Mine are 8 footers. High output, "0" degree ballasts. Four in a 24X32 shop. As I age, it still isn't enough light. Thinking of adding two more. But, the secret to more florescent light is to get the High output tubes and the "0" degree ballasts. JMO


----------



## DaninVan (Jan 1, 2012)

Hey, Warren. Light coloured walls and ceiling are a huge help.
I just did a mental count and I think I have 10 -2 lamp 4' T8 wraparound fixtures in my 12' x 27' shop. All the fixtures are set in 4" deep recesses between the trusses in order to maintain a clear 8' clg. ht. (Everything is painted drywall.)
Over the tablesaw the fixtures are doubled up to give me 8 lamps at that end of the shop.
20 lamps at 32 watts = 640 watts total. That's also my heating...


----------



## N'awlins77 (Feb 25, 2011)

Warren, I've got 4 - 4' - 2T bulbs in my little 10x16 shop, and it's bright as heck in there. BUT, as others have mentioned about the light wall colors help, my ceiling is white and my walls are very light grey. So yea, it's bright in there!


----------



## Marco (Feb 21, 2009)

I just have a ceiling fan with light kit in a 9'-6" high ceiling but use one or all of the 2 cheap clamp on work lights and or a goose neck lamp depending on where I need the extra light. Except for the detailed work the over head light kit works for my half blind self.


----------



## Cherryville Chuck (Sep 28, 2010)

I have about 10-12 4 foot 2 tube 40W fixtures and it is very bright when everything is on (28x35 with everthing painted white). However, I'm getting tired of replacing ballasts which cost as much as a new light. Someone recently posted that he had lighted his similar sized workspace with daylight compact florescents at a cost of about $240 and the picture he included looked about as bright as my shop. Princess Auto here sells 45 watt cfl bulbs that are supposed to be equivalent to 200 watt incandescents for just over $20 so I am starting to rethink my lighting strategy.


----------



## harrysin (Jan 15, 2007)

papawd said:


> O.K. now I am starting to put lights in new shop today picked up a 4' shop worklight with 2 T-8 bulbs it is not too bright, I will be bringing this one back.... I have a drop ceiling with 2' tiles the lights that fit in there are not very bright either, I am curious as to what any/every one reccommends


My shed is 20' x 15' and I have 4 x 4' twin tube fittings each using NEC tri-phosphor 
tubes and it's like daylight with few if any dark spots.


----------



## mgmine (Jan 16, 2012)

To supplement my 8 foot lights I use 150 watt outside spotlight bulbs. I have them directed at the table saw and other stationary equipment. They give me the extra light where I need it. I picked you some cheap fixtures at the Goodwill to put them in.


----------



## senebraskaee (Apr 29, 2012)

Cherryville Chuck,
The ballasts on cheap fixtures are hit and miss as far as quality. Have seen some last just over the one year warranty. I have found if I bump up to the next better fixture the ballasts last many years. I have several over 10 years old.
I am not a fan of CFL's for shop lighting as they are a point source of light and the shadows are harsher than you get from a tube type fixture. Some also have trouble in the cold and suffer shortened life.


----------



## papawd (Jan 5, 2011)

senebraskaee said:


> Cherryville Chuck,
> The ballasts on cheap fixtures are hit and miss as far as quality. Have seen some last just over the one year warranty. I have found if I bump up to the next better fixture the ballasts last many years. I have several over 10 years old.
> I am not a fan of CFL's for shop lighting as they are a point source of light and the shadows are harsher than you get from a tube type fixture. Some also have trouble in the cold and suffer shortened life.

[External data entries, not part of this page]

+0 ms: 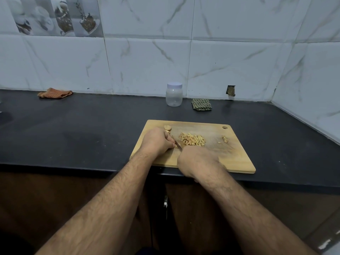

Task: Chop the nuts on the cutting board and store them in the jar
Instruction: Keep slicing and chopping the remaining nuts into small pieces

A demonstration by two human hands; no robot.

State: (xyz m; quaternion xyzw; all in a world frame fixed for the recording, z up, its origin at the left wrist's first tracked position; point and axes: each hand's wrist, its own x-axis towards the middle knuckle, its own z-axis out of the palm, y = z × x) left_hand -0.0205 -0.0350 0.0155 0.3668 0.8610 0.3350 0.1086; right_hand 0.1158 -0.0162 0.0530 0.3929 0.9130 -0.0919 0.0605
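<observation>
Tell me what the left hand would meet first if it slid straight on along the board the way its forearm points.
Most likely the whole nuts just beyond the left hand on the cutting board; farther on, the jar. Depth is unclear.

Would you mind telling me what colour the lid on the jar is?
The lid on the jar is white, seen in the head view.
</observation>
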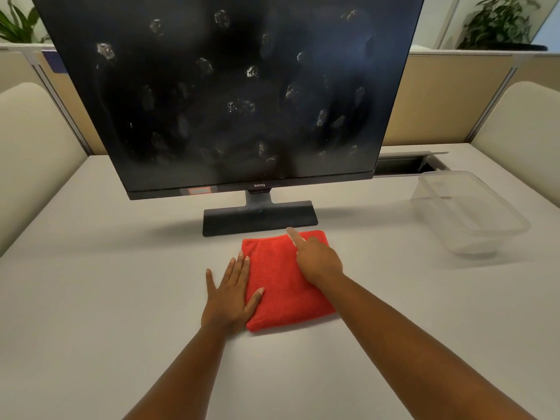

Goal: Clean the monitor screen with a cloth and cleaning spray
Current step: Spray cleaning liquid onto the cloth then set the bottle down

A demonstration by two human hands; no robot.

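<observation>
- The left hand (231, 294) lies flat and open on the bench (91, 298), its thumb and fingertips resting on the left edge of the cloth (277, 283), probably to keep it from sliding.
- The right hand (316, 262) rests on top of the cloth with the forefinger stretched toward the far edge and the other fingers curled under; it presses rather than grips, as far as can be seen.
- The cloth is red, folded into a thick pad, and lies on the bench just in front of the monitor's stand (260, 219); folding likely gives a firm, clean face for wiping.
- The monitor (230, 86) stands upright behind the cloth, its dark screen dotted all over with pale smudges and a faint haze, so the wiping looks not yet done.
- A clear plastic tub (472, 213) sits well apart to the right, apparently empty.
- No spray bottle is in view.
</observation>
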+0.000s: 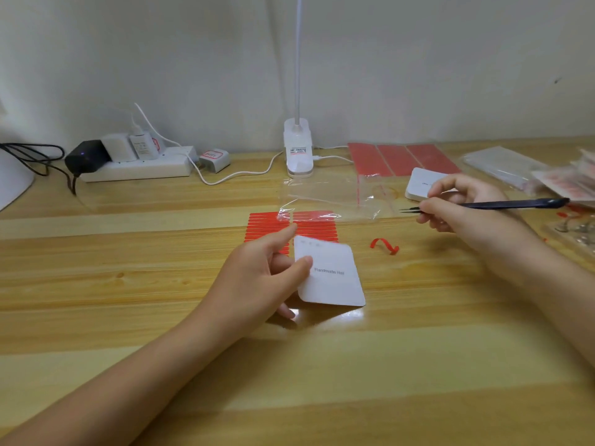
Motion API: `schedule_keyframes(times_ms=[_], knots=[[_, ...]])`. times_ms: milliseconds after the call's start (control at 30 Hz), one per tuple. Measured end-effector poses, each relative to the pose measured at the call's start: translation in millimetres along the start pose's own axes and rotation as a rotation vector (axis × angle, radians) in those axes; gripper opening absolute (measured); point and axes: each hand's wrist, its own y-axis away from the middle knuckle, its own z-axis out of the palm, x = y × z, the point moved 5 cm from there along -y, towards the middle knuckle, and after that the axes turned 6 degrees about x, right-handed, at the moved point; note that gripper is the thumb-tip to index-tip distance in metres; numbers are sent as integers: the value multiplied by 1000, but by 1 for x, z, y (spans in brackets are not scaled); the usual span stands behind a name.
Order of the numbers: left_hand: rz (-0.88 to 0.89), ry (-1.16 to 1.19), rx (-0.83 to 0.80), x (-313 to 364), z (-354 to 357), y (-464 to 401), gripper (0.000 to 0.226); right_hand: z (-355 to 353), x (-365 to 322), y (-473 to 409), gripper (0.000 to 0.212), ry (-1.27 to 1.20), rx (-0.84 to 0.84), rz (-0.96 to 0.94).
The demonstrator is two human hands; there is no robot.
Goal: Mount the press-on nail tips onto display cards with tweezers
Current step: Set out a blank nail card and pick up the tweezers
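My left hand pinches a white display card printed "Handmade Nail" by its left edge, lifted slightly off the wooden table. My right hand grips black tweezers, tips pointing left, above the table to the right. A sheet of red adhesive strips lies just beyond the card, partly under a clear zip bag. A curled red strip backing lies right of the card. A stack of white cards sits behind my right hand. No nail tips can be made out on the card.
A clip lamp stands at the back centre with its cable. A power strip with chargers lies at the back left. Larger red sheets and clear packets lie at the back right, and a small packet sits at the right edge.
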Motion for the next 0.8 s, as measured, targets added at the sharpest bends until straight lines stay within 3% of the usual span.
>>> schedule_keyframes(times_ms=[167,400,500,600,700,800], knots=[[74,-114,11,2,-2,1,59,4,-13,12,9,151,67,-212],[195,-337,49,3,-8,-1,47,33,-36,47,54,355,-93,-641],[215,-334,78,3,-12,-1,29,43,-37,58,35,463,-15,-802],[266,-331,100,6,-16,-3,19,47,-31,60,22,411,-111,-776],[272,-299,81,7,-20,-5,23,52,-24,57,42,383,-299,-646],[266,-257,63,6,-24,-6,20,60,-19,59,52,473,-358,-647]])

I agree 100% with the ballast on the cheap ones I bought 4 a 2 years ago and 2 are still going strong 2 have been replaced not very good in my opinion


----------



## JOAT (Apr 9, 2010)

Paint, yes, I definitely recommend paint. But light color paint? No. 

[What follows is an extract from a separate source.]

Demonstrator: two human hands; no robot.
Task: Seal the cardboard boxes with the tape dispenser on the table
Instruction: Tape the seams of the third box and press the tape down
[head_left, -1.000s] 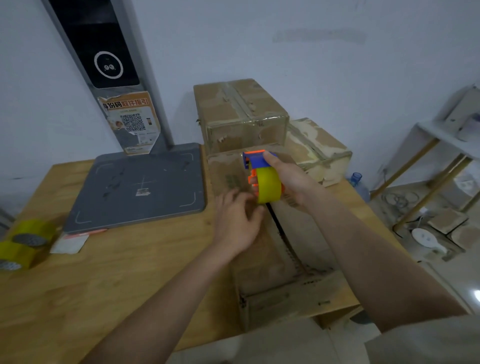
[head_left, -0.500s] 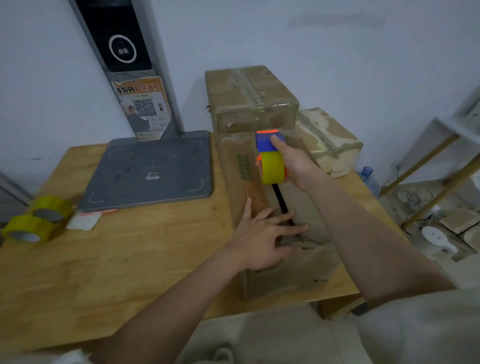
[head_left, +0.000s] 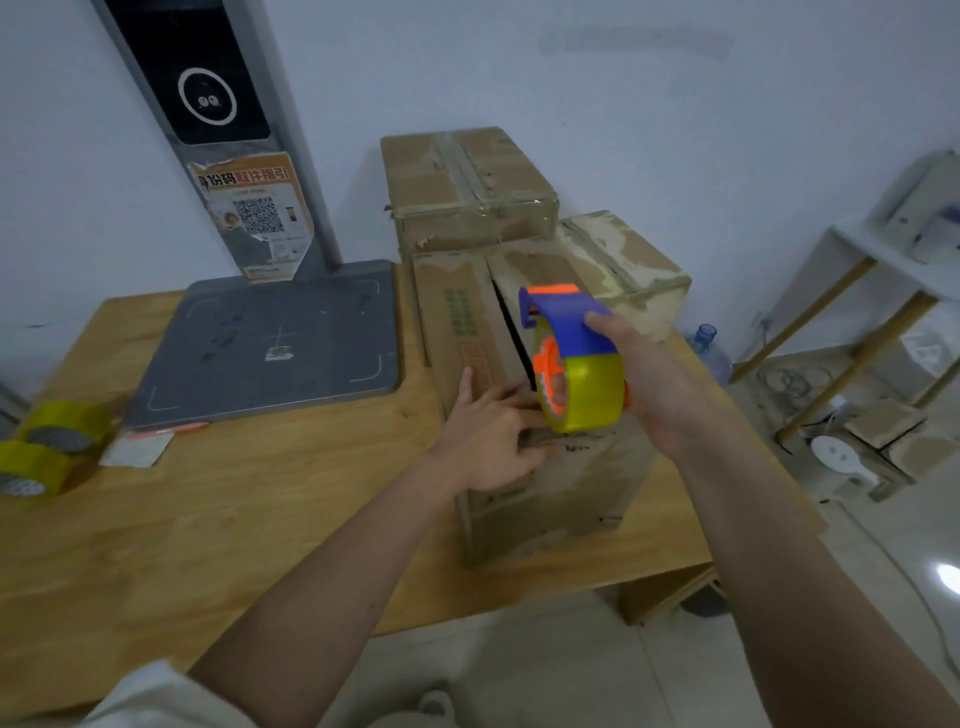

I recommend the glossiest white paint you can get, then put on at least two layers. Get it so bright it will hurt your eyes. But, believe me, it will start to dim down as soon as you start putting tools in there, and when you start work and fine dust gets on the walls. Oh yes, paint it all, everything but the window glass, paint the floor, ceiling, walls, door. Don't use white, or semi-gloss, just gloss white. Make it look like you walked into the middle of an ice berg or something. Voice of experience.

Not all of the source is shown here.